Sortes Vergilianae
With sporadic regularity, I read a poem early in the day, after recording my dreams; it’s the skeleton of a writer’s routine. My darling these months has been John Berryman. Berryman, so I was once told, used to write a draft first thing each morning, then put a sheet of glass over the paper. After half an hour or so he would decide if it was a keeper, or not; and perhaps scrawl some second thoughts on it; then he began drinking bourbon. That has the feel of an apocryphal story, that might have been invented by Suetonius to discredit one of the Twelve Caesars. Here is Dream Song 74:
Henry hates the world. What the world to Henry did will not bear thought. Feeling no pain, Henry stabbed his arm and wrote a letter explaining how bad it had been in this world. Old yellow, in a gown might have made a difference, 'these lower beauties', and chartreuse could have mattered 'Kyoto, Toledo, Benares -- the holy cities -- and Cambridge shimmering do not make up for, well, the horror of unlove, nor south from Paris driving in the Spring to Siena and on ...' Pulling together Henry, somber Henry woofed at things. Spry disappointments of men and vicing adorable children miserable women, Henry mastered, Henry tasting all the secret bits of life.

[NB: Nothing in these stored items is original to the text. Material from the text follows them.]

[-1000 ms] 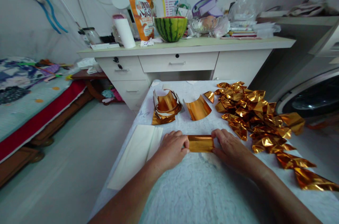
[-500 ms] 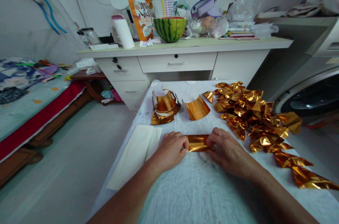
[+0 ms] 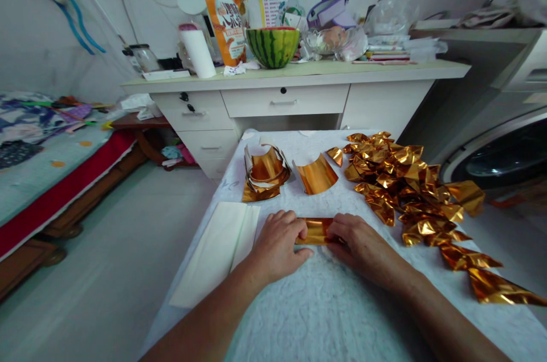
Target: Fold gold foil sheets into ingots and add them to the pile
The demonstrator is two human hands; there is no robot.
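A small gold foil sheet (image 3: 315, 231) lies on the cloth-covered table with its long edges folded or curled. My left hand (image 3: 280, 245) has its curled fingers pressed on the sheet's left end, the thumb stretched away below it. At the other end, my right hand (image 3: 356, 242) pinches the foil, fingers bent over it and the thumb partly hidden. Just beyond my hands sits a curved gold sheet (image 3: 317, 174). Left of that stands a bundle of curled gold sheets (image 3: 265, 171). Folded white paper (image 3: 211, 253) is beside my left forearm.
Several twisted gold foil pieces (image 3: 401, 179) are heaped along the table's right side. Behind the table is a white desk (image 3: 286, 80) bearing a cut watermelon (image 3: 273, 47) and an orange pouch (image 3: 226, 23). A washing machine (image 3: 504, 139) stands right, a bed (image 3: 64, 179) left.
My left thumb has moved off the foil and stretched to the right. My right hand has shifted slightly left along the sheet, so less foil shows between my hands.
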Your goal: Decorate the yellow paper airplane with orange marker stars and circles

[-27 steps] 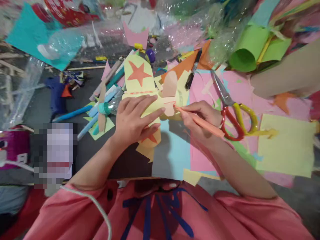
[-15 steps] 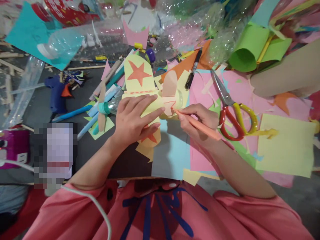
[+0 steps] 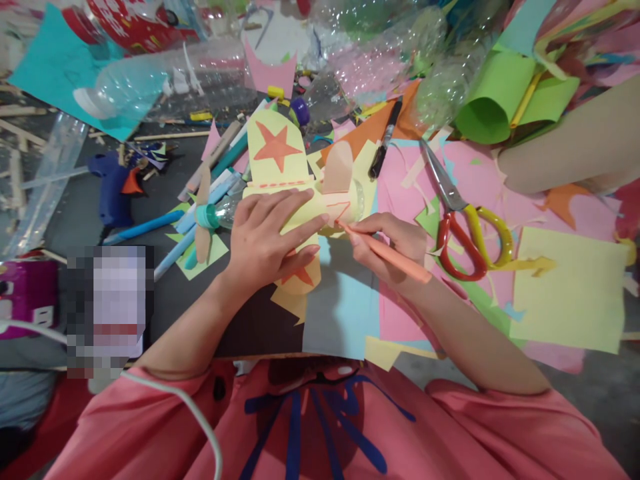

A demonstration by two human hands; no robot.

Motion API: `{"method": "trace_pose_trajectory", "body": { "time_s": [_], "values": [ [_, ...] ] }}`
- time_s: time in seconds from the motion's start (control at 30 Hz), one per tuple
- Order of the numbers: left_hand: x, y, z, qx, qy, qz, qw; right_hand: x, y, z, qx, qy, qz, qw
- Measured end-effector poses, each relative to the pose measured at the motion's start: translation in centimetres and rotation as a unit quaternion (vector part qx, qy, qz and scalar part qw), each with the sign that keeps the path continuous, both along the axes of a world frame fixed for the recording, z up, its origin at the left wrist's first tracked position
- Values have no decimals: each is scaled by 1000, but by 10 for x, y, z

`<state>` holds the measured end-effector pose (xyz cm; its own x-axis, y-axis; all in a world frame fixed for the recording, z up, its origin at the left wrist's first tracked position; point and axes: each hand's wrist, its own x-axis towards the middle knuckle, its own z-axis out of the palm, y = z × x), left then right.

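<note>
A paper-covered bottle airplane (image 3: pixel 323 200) lies across the table, its green cap and cardboard propeller (image 3: pixel 203 217) at the left end. One pale yellow wing (image 3: pixel 277 150) carries an orange star; the other, partly hidden, pokes out below my left hand (image 3: pixel 275 233). That hand lies flat over the body with fingers spread, steadying it. An orange marker (image 3: pixel 390 253) is gripped in my right hand (image 3: pixel 393 243), its tip on the pale tail section, where orange lines are drawn. Above them stands a rounded pinkish tail fin (image 3: pixel 339 167).
Scissors (image 3: pixel 457 213) with red and yellow handles lie right of my right hand, on pink paper. A black marker (image 3: pixel 386 140), clear bottle (image 3: pixel 165 80), blue glue gun (image 3: pixel 113 187) and phone (image 3: pixel 119 300) surround the work. Another person's arm (image 3: pixel 570 143) reaches in at right.
My right hand and the orange marker have shifted slightly left and down, and the orange line on the tail is longer. My left hand stays put.
</note>
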<state>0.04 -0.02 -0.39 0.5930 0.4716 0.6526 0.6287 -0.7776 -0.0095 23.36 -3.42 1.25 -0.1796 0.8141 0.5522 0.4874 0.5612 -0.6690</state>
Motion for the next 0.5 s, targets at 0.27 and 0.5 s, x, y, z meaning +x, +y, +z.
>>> {"method": "trace_pose_trajectory", "body": {
  "time_s": [0.27, 0.5],
  "values": [
    [-2, 0, -4, -12, -9, -3, 1000, -2, -1, 4, -27, -12, 18, 999],
    [-3, -1, -4, -40, -18, -9, 999, -2, -3, 1, -31, 17, 39, 999]
  ]
}}
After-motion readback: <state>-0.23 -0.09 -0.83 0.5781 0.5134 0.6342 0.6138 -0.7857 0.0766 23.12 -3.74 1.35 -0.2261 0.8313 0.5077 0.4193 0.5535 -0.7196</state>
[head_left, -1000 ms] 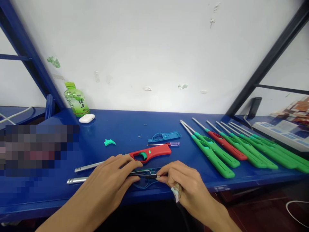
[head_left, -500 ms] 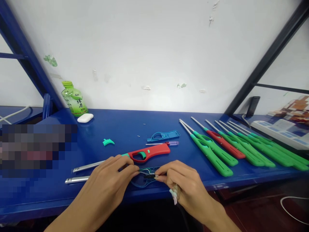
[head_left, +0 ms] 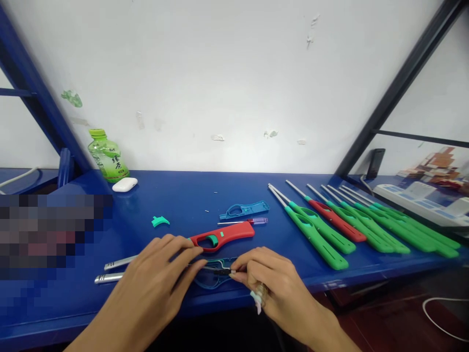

The poem will resonate in different ways for each reader: my Cambridge is not the same as his, but it does shimmer, and its winters are bitter, too. I can’t parse ‘old yellow’ — is it that kitschy film about a boy’s dog that the bad dad wants to shoot? — and a bit like Pound, beauteous pregnant pieces of finery are woven into the text like an embroidered section in a wedding dress (or ‘gown’), luminous amidst the plain white. This is different from the way I learned to read poetry, cutting my teeth on Horace: humanist philology pretends to arrive at stable meanings, delivering sense out of obscurity and, of course, textual corruption. It is like a crossword puzzle, if the crossword is a bad pun that makes you groan, and poetry breathes the esprit of the salons: there is that moment of illumination, the arrival of definitive understanding. I have read little poetry in proportion to prose, because the instability underfoot — as in this fine song — left me bristly and intolerant. Once, in Cambridge, we reflected on a talismanic graffito on a bridge over the Cam, with just that magical indeterminacy. Much the same goes for the jagged syntax (other passages bristle with it more), which makes us taste the words more richly, in a way that may be quite different for each reader. Traction begins to engage when you read your way into the poet’s voice; at least, so it has been for me, as certain tics become familiar, and affection displaces irritation. Rather than things falling into place, it’s like making a new friend.